Asked by 77

To find the equations of lines J, K, and L in the form \(y = mx + b\), we can follow these steps:

### Line J
Line J passes through points \(a(0, 8)\) and \(b(3, 0)\).

1. **Find the slope (m)**:
\[
m = \frac{y_2 - y_1}{x_2 - x_1} = \frac{0 - 8}{3 - 0} = \frac{-8}{3}
\]

2. **Use point-slope form** to find the y-intercept (b). Using point \(a(0, 8)\):
\[
y = mx + b \implies 8 = \frac{-8}{3}(0) + b \implies b = 8
\]

So, the equation of Line J is:
\[
y = \frac{-8}{3}x + 8
\]

### Line K
Line K passes through points \(e(5, -5)\) and \(f(0, -3)\).

1. **Calculate the slope (m)**:
\[
m = \frac{-3 - (-5)}{0 - 5} = \frac{2}{-5} = \frac{-2}{5}
\]

2. **Use point-slope form** to find the y-intercept (b). Using point \(f(0, -3)\):
\[
y = mx + b \implies -3 = \frac{-2}{5}(0) + b \implies b = -3
\]

Therefore, the equation of Line K is:
\[
y = \frac{-2}{5}x - 3
\]

### Line L
Line L passes through points \(c(-7, 0)\) and \(D(0, 3)\).

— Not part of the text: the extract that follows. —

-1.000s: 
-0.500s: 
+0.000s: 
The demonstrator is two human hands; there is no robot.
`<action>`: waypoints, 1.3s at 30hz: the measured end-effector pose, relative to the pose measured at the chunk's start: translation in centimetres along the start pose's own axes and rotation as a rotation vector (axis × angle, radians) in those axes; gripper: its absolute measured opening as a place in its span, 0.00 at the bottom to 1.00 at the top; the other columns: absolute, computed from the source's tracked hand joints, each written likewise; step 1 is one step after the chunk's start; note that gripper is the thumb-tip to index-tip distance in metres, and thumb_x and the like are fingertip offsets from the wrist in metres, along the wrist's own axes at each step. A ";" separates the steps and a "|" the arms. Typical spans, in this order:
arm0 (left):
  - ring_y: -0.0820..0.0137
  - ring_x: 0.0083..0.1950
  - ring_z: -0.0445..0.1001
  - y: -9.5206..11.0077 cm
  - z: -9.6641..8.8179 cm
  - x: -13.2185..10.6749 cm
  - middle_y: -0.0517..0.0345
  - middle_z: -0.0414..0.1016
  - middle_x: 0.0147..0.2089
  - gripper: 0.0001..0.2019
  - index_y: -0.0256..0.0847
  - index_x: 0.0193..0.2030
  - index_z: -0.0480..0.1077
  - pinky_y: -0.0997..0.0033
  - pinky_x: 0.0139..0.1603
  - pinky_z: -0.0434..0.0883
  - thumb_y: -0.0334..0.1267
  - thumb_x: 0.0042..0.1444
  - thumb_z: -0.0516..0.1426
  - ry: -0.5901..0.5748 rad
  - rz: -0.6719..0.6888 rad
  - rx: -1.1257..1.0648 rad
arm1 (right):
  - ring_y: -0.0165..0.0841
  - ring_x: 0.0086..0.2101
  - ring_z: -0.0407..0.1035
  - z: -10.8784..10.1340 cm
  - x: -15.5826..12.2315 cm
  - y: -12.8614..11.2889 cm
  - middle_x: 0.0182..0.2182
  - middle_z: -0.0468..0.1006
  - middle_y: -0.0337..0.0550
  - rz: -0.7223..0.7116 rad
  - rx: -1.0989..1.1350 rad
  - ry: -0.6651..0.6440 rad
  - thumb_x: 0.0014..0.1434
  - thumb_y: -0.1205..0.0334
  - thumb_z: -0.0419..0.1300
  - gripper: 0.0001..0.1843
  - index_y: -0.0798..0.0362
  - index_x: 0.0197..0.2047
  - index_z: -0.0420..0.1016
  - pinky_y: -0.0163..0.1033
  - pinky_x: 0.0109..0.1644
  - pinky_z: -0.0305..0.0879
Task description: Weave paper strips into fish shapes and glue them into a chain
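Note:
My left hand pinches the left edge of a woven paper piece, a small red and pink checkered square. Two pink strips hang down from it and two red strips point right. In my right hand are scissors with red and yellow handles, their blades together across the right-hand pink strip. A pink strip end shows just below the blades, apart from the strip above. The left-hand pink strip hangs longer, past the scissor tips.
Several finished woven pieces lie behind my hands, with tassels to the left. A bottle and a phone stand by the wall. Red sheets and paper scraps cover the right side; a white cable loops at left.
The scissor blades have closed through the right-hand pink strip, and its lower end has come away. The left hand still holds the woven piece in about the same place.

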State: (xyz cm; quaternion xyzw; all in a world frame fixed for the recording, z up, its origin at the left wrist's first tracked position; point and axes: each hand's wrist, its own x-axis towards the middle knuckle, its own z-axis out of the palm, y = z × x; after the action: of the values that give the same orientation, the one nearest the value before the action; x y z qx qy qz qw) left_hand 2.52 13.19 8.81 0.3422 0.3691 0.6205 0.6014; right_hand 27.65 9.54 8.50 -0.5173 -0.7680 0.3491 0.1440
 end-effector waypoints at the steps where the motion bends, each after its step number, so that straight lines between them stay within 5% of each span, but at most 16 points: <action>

1. **Calculate the slope (m)**:
\[
m = \frac{3 - 0}{0 - (-7)} = \frac{3}{7}
\]

2. **Use point-slope form** to find the y-intercept (b). Using point \(D(0, 3)\):
\[
y = mx + b \implies 3 = \frac{3}{7}(0) + b \implies b = 3
\]

Thus, the equation of Line L is:
\[
y = \frac{3}{7}x + 3
\]

### Summary of the Equations:
- **Line J**: \(y = \frac{-8}{3}x + 8\)
- **Line K**: \(y = \frac{-2}{5}x - 3\)
- **Line L**: \(y = \frac{3}{7}x + 3\)